Guerre en Ukraine: derrière une façade européenne enjolivée, l’arrière-cour est moins réjouissante
L’unité affichée par les ministres des Affaires étrangères à Kiev cache mal les dissensions que la politique du nouveau gouvernement slovaque risque d’approfondir.
Il fallait bien un happening inédit pour masquer les dissensions qui émergent et qui risquent de s’affirmer de plus en plus à propos de l’aide à l’Ukraine. Aussi, les ministres européens des Affaires étrangères ont-ils pris le chemin de Kiev, le 2 octobre, pour afficher leur solidarité avec le pays agressé par la Russie depuis bientôt vingt mois. Une démarche saluée avec emphase par le chef de la diplomatie ukrainienne, Dmytro Kuleba: «C’est un événement historique. Car pour la première fois, l’Union européenne se réunit en dehors […] de ses frontières mais à l’intérieur de ses futures frontières.»
Cette perspective sera discutée au sommet des chefs d’Etat et de gouvernement de la Communauté politique européenne – le sas transitoire imaginé par Emmanuel Macron – et à celui des Vingt-Sept ces 5 et 6 octobre à Grenade, en Espagne. En regard des avancées engrangées notamment en matière de lutte contre la corruption, Kiev espère obtenir rapidement l’ouverture officielle de négociations d’adhésion à l’Union.
Voilà pour la façade enjolivée de l’édifice européen en temps de guerre. La visite de l’arrière-cour est moins réjouissante. A Kiev, tous les ministres des Vingt-Sept n’étaient pas présents. Des raisons techniques pouvaient expliquer l’absence de certains. Il était en revanche difficile de ne pas juger que celle du chef de la diplomatie hongroise n’avait pas une motivation politique. Le gouvernement de Viktor Orban reste le plus rétif à un soutien plein et entier aux Ukrainiens en raison du tropisme prorusse qui prévaut en son sein. Or, si on a pu considérer un temps, comme l’eurodéputé français Bernard Guetta, que Viktor Orban se démarque des positions de l’Union «quand il rentre à Budapest, parce que lorsqu’il est à Bruxelles, il vote comme tout le monde», les réticences hongroises à toute décision sur la guerre se font de plus en plus grandes. Budapest met ainsi son veto au déblocage de 500 millions d’euros d’aides.
En Slovaquie, il y a le discours électoral et puis, il y a ce que la responsabilité gouvernementale imposera de faire.
De surcroît, l’obstructionnisme de Viktor Orban risque de se sentir renforcé par la formation du nouveau gouvernement dans la Slovaquie voisine.
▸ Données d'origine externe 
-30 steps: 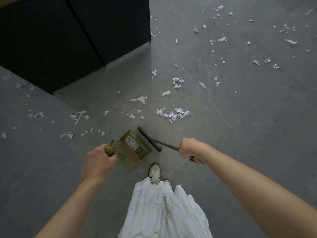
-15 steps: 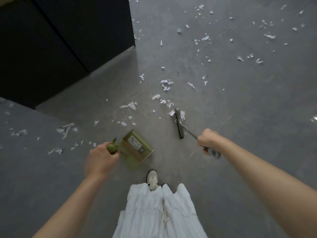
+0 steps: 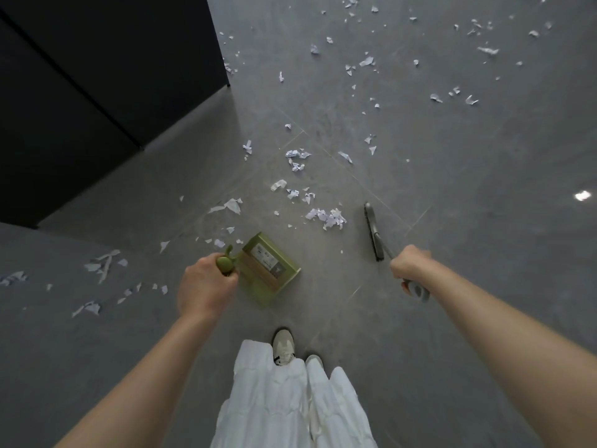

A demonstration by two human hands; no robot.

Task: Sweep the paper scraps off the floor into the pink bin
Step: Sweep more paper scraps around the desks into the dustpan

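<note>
White trousers (image 3: 290,409) and pale shoes (image 3: 283,347) nearest, on grey tiled floor (image 3: 452,253). Left hand (image 3: 206,286), fingers wrapped round the green handle (image 3: 226,265) of an olive dustpan (image 3: 269,270); pan sits on the floor just ahead of the shoes, mouth facing away. White label (image 3: 268,258) inside the pan, print too small to read. Right hand (image 3: 408,265), fingers closed on the grey broom handle (image 3: 416,289); broom head (image 3: 373,231) down on the floor, right of the pan and apart from it. A pile of paper scraps (image 3: 328,218) lies between pan and broom head, slightly beyond. More scraps scattered left and far across the floor. Dark cabinet (image 3: 97,92) upper left. Pink bin not in view.
</note>
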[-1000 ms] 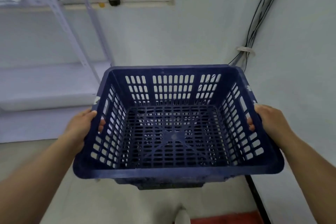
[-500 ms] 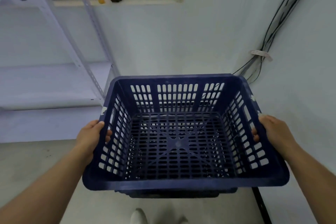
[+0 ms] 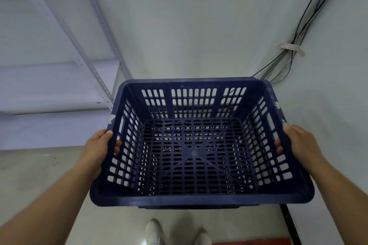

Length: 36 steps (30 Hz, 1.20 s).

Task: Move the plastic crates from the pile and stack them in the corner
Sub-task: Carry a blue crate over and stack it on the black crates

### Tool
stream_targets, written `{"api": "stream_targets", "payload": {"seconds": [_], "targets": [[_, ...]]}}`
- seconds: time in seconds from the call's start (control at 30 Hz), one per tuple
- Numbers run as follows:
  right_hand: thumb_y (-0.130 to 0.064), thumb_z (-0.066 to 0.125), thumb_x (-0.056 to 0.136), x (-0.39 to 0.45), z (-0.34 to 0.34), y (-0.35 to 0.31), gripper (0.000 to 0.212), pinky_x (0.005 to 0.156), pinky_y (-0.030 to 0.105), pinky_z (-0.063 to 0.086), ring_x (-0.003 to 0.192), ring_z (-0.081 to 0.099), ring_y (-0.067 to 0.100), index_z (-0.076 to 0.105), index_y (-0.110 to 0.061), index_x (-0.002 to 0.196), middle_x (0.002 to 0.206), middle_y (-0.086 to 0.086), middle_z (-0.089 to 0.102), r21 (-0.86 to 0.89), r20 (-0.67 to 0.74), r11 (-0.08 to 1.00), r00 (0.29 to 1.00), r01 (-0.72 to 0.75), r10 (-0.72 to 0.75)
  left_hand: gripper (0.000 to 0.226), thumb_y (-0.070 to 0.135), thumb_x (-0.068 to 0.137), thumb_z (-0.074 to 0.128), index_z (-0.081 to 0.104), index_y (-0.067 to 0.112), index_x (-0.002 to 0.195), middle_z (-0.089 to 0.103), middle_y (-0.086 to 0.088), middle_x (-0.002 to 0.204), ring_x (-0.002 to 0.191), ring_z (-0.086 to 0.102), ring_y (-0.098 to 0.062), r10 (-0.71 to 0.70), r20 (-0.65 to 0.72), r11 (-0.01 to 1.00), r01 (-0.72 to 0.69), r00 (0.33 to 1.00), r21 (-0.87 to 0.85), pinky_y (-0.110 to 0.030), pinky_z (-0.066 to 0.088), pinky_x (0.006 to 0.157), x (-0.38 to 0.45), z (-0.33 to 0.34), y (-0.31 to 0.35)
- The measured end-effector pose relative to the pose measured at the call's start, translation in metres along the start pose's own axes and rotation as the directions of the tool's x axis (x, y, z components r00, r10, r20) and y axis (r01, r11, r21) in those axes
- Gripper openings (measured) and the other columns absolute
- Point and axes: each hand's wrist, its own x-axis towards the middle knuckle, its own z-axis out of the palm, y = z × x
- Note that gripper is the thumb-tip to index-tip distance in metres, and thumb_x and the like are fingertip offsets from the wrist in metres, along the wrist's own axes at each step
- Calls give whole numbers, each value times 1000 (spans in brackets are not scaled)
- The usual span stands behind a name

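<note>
A dark blue slotted plastic crate [image 3: 201, 198] fills the middle of the head view, held level above the floor and facing the room's corner. My left hand [image 3: 99, 149] grips its left rim, with fingers hooked through the side slots. My right hand [image 3: 296, 143] grips the right rim the same way. The crate is empty. A darker edge shows just under its near side; what it belongs to I cannot tell.
A grey metal shelf rack [image 3: 59, 85] stands at the left against the back wall. Black cables [image 3: 298, 26] run down the right wall into the corner. My white shoes [image 3: 155, 232] show on the pale floor below, and a red strip [image 3: 249, 242] lies at the bottom right.
The crate has sunk lower in view and come closer to the corner. My shoes have come into sight beneath it. Both hands keep the same grip.
</note>
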Motion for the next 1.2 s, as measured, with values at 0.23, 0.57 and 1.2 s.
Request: {"api": "stream_targets", "payload": {"seconds": [0.23, 0.57, 1.2], "targets": [[-21, 38, 100, 5, 1, 0, 35, 47, 29, 44, 34, 52, 10, 57, 5, 87, 65, 19, 59, 26, 20, 1000, 1000, 4, -5, 24, 21, 100, 36, 57, 9, 100, 59, -16, 83, 69, 51, -28, -3, -9, 1000, 3, 1000, 29, -39, 48, 63, -4, 2, -1], [-19, 38, 99, 0, -7, 2, 34, 48, 32, 43, 49, 53, 29, 58, 6, 88, 68, 19, 61, 13, 21, 1000, 1000, 20, -20, 27, 23, 99, 36, 58, 8, 101, 60, -17, 85, 70, 52, -28, -19, 11, 1000, 18, 1000, 23, -40, 49, 63, -8, -2, -4], [-22, 37, 100, 10, 6, 9, 37, 54, 33, 44, 53, 55, 31, 58, 7, 95, 68, 19, 60, 50, 42, 999, 999, 16, -18, 25, 24, 100, 36, 57, 10, 100, 60, -13, 83, 67, 52, -25, -37, 0, 999, 37, 999, 14, -38, 48, 63, -4, -6, -9]]}}
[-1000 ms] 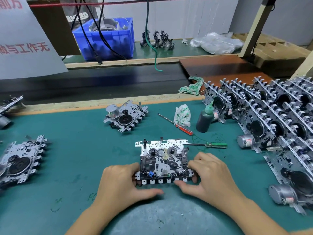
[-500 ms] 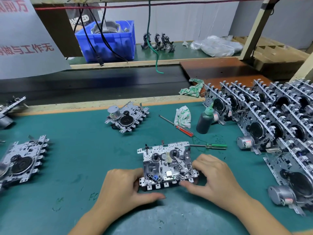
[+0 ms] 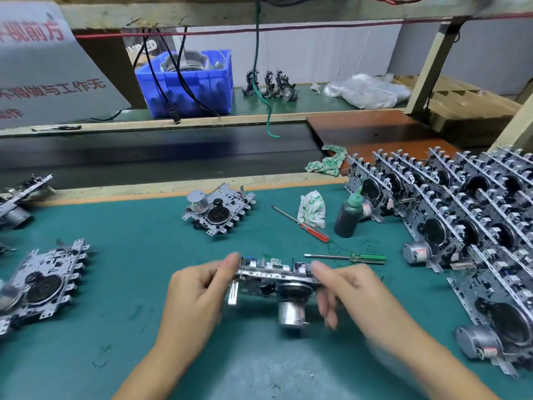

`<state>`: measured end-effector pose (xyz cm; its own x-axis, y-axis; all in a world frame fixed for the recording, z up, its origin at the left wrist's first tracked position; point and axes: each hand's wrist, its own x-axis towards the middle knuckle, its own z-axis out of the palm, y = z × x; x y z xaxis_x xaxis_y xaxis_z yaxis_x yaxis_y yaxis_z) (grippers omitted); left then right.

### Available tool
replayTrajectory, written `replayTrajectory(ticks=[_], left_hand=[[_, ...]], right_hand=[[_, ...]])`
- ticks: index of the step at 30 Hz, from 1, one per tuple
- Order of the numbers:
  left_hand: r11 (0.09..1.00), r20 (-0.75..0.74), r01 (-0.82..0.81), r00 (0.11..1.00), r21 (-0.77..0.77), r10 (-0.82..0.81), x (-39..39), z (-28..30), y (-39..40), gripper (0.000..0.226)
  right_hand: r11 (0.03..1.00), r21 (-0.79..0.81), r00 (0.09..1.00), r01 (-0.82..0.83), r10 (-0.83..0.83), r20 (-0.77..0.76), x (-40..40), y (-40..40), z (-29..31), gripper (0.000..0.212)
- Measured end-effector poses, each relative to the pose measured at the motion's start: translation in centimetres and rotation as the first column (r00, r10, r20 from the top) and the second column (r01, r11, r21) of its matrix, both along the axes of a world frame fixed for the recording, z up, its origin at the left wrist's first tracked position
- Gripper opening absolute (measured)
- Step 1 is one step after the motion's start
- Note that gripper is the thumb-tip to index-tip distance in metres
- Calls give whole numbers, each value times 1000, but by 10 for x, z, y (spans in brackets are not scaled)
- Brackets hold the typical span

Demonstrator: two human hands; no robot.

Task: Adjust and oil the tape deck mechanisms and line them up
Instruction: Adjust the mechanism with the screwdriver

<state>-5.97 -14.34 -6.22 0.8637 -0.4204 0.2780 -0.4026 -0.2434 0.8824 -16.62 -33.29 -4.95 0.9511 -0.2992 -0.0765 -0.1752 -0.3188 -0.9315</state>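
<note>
Tape deck mechanism [image 3: 277, 280]: perforated metal plate, cylindrical motor | left hand [image 3: 196, 295], right hand [image 3: 354, 295] grips clamped on ends

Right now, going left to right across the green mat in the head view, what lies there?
Tape deck mechanism → left hand → held mechanism → right hand → green-handled screwdriver → motor of the lined-up mechanisms.

Bare left hand [image 3: 193, 295] and right hand [image 3: 353, 295], forearms uncovered to the frame edge; no sleeves, gloves or rings in sight
</note>
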Motion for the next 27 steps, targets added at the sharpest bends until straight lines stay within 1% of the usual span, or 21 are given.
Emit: replayTrajectory(ticks=[1, 3, 5, 7, 9, 10, 12, 13, 14, 15, 16, 17, 18, 19, 20, 21, 22, 23, 24, 26, 27], left_hand=[[999, -29, -6, 1000, 41, 8, 4, 0, -2, 74], [992, -77, 17, 997, 126, -7, 7, -4, -4, 70], [993, -144, 32, 990, 114, -15, 4, -11, -4, 67], [994, -156, 18, 988, 104, -2, 2, -17, -2, 67], [992, -142, 15, 990, 126, 3, 0, -18, 2, 70], [985, -101, 4, 995, 172, 14, 0, -17, 4, 72], [935, 104, -110, 991, 337, 79, -1, -12, 7, 70], [897, 221, -193, 969, 397, 111, -1, -9, 7, 68], [873, 308, -259, 942, 413, 134, -1, -4, 8, 64], [874, 358, -289, 922, 390, 145, -1, 0, 7, 56], [897, 375, -275, 917, 345, 137, 1, 4, 6, 46], [930, 366, -220, 925, 295, 103, 2, 7, 4, 38], [958, 356, -143, 933, 249, 47, 3, 9, 2, 34], [975, 355, -64, 935, 213, -16, 3, 11, -1, 31], [982, 357, 8, 931, 188, -76, 2, 12, -4, 28], [982, 359, 73, 924, 175, -133, 0, 13, -8, 26], [977, 362, 125, 914, 173, -181, -1, 14, -12, 26], [971, 374, 161, 902, 175, -217, -2, 13, -15, 26], [967, 386, 185, 890, 178, -241, -3, 12, -18, 27], [962, 408, 201, 875, 184, -260, -3, 9, -23, 27], [962, 416, 197, 872, 187, -259, -2, 7, -24, 26]], right_hand=[[995, 92, 999, -29, 33, -39, 3, -2, 2, 64], [989, 132, 992, -67, 80, -96, 8, -6, 2, 63], [982, 167, 986, -83, 105, -127, 9, -8, 2, 57], [967, 234, 981, -106, 140, -135, 8, -8, 2, 53], [964, 239, 982, -115, 147, -119, 5, -6, 2, 52], [966, 235, 985, -109, 137, -107, 5, -6, 1, 53], [980, 175, 989, -93, 111, -99, 4, -4, 0, 57], [991, 100, 989, -85, 96, -109, 2, -4, -1, 63], [998, 6, 990, -70, 70, -126, 0, -4, -2, 71], [995, -92, 991, -37, 24, -133, -3, -5, -2, 77], [983, -183, 993, 20, -40, -110, -5, -6, -4, 80], [962, -255, 993, 93, -109, -52, -7, -7, -6, 78], [944, -287, 987, 162, -161, 28, -9, -7, -9, 71], [940, -267, 975, 213, -189, 114, -10, -6, -12, 60], [950, -205, 962, 237, -199, 187, -11, -5, -15, 48], [961, -147, 949, 234, -193, 249, -12, -3, -17, 37], [967, -125, 933, 223, -174, 314, -13, -1, -20, 29], [963, -155, 914, 219, -147, 378, -14, 0, -23, 24], [949, -219, 894, 225, -112, 434, -15, 1, -25, 22], [906, -340, 865, 252, -53, 499, -16, 3, -28, 20], [890, -368, 855, 271, -48, 516, -17, 3, -29, 20]])
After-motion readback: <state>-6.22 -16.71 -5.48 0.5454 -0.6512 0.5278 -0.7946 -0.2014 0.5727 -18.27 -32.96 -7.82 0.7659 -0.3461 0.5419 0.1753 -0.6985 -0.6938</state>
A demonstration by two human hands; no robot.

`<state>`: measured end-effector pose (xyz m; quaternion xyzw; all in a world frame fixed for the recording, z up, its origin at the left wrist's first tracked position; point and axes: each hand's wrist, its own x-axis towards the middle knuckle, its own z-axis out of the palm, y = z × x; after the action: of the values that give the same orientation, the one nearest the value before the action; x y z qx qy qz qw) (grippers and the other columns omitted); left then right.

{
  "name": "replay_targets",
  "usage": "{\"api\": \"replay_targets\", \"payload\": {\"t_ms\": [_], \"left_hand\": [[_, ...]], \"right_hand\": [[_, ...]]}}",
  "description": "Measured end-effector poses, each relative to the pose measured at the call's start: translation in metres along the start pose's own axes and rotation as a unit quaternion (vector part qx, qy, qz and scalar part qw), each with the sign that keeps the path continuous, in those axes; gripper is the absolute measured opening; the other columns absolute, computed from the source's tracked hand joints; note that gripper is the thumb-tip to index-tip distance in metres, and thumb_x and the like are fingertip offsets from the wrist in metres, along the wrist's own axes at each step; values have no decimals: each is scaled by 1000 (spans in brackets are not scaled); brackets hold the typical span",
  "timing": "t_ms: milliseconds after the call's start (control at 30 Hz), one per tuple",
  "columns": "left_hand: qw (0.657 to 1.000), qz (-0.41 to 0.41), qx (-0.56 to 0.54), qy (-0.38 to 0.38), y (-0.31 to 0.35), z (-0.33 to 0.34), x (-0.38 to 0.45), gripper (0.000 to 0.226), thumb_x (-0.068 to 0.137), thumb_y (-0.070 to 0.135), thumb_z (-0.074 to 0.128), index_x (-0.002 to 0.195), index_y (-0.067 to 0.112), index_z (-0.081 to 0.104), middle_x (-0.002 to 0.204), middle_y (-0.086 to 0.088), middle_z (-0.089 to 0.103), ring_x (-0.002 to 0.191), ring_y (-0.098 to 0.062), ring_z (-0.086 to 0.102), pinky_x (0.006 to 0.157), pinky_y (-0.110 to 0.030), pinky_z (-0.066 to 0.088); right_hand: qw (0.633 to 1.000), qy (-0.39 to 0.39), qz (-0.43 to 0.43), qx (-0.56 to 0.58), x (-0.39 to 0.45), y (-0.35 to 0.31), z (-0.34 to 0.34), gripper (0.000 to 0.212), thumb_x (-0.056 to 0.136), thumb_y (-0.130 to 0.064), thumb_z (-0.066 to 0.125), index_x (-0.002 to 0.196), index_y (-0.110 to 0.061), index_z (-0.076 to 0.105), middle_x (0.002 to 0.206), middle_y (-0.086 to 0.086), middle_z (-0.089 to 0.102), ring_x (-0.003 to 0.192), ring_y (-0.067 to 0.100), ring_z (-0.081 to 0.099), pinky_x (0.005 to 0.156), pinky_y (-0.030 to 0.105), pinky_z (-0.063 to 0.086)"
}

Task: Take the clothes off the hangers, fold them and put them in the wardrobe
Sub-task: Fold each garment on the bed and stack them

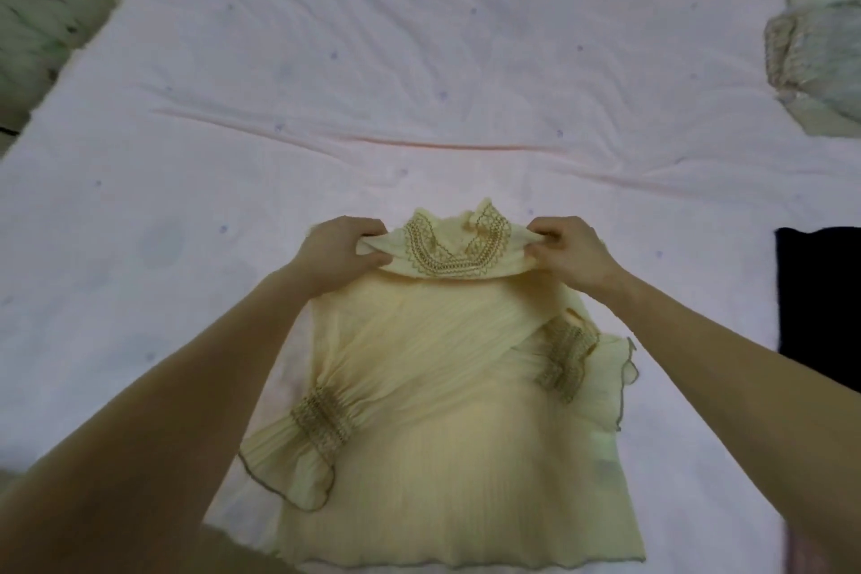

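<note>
1. On the bed (419, 37), covered by a pale pink sheet, a cream pleated blouse (447, 424) is lying flat close to the person, both sleeves already crossed over its front so the bundle is staying narrow.
2. Left hand (342, 254) and right hand (570, 254) are each pinching a shoulder corner beside the embroidered collar (454, 245), grips clamped on the cloth, probably to fold the top down evenly.
3. A dark garment (820, 298) is lying at the right edge, well apart; more pale bedding (820, 61) is sitting further up
</note>
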<state>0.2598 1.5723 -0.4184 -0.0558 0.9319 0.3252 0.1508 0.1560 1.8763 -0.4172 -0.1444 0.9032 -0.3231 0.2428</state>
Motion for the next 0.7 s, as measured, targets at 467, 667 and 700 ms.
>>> {"api": "replay_targets", "payload": {"t_ms": [467, 667, 700], "left_hand": [[879, 372, 297, -5, -22, 91, -174, 33, 67, 8, 82, 95, 23, 74, 86, 1, 66, 75, -20, 57, 66, -33, 44], [916, 294, 273, 23, -29, 110, -199, 50, 71, 17, 70, 120, 18, 64, 90, 5, 66, 79, -19, 56, 74, -30, 32], [917, 271, 294, 21, -28, 111, -201, 56, 73, 24, 69, 127, 16, 58, 95, 4, 65, 84, -20, 57, 78, -31, 32]], "right_hand": [[862, 31, -291, -413, -190, 47, 90, 26, 64, 4, 68, 86, -9, 66, 89, 7, 60, 78, 25, 57, 58, 29, 40], [905, -17, -154, -397, -226, 58, 117, 51, 62, -9, 69, 111, -9, 56, 108, 7, 58, 100, 29, 57, 89, 39, 34], [906, -25, -160, -392, -227, 56, 123, 59, 60, -17, 69, 117, -11, 53, 113, 6, 55, 106, 28, 54, 96, 39, 30]]}}
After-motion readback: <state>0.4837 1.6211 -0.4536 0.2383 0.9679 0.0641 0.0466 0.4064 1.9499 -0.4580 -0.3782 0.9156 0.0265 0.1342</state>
Les élections législatives du 30 septembre ont consacré la victoire du parti social-démocrate Direction-Démocratie sociale (Smer-SD) de l’ancien Premier ministre prorusse Robert Fico (2006-2010 et 2012-2018), avec 22,94% des voix et 42 des 150 sièges du Conseil national de la république. Il est en position idéale pour fédérer une alliance de formations politiques en vue du prochain gouvernement, sans doute le parti HLAS (Voix), une dissidence de Smer-SD, fort de 27 élus, et le Parti national, nationaliste et populiste, qui en compte dix. Or, Robert Fico n’a pas caché pendant la campagne électorale sa volonté de mettre fin à l’aide militaire à l’Ukraine… «Il y a le discours électoral et puis, il y a ce que la responsabilité gouvernementale imposera de faire», nuance Etienne Boisserie, professeur d’histoire de l’Europe centrale à l’Inalco, à Paris, cité dans une note de la Fondation Robert Schuman. «Evidemment, [les dirigeants de Smer-SD] sont moins “ukrainophiles” et moins engagés que le gouvernement sortant. Mais, en même temps, il n’y a pas eu de remise en cause de l’accueil [des réfugiés] et de l’aide humanitaire. Ce dont il est question, c’est la fourniture d’armes.»
Il n’empêche, avec la prolongation de la guerre, la lassitude des citoyens, et des préoccupations électoralistes qui s’éloignent du souci de la cause ukrainienne, la relation de l’Union européenne à l’Ukraine risque de s’enfoncer durablement dans une période troublée.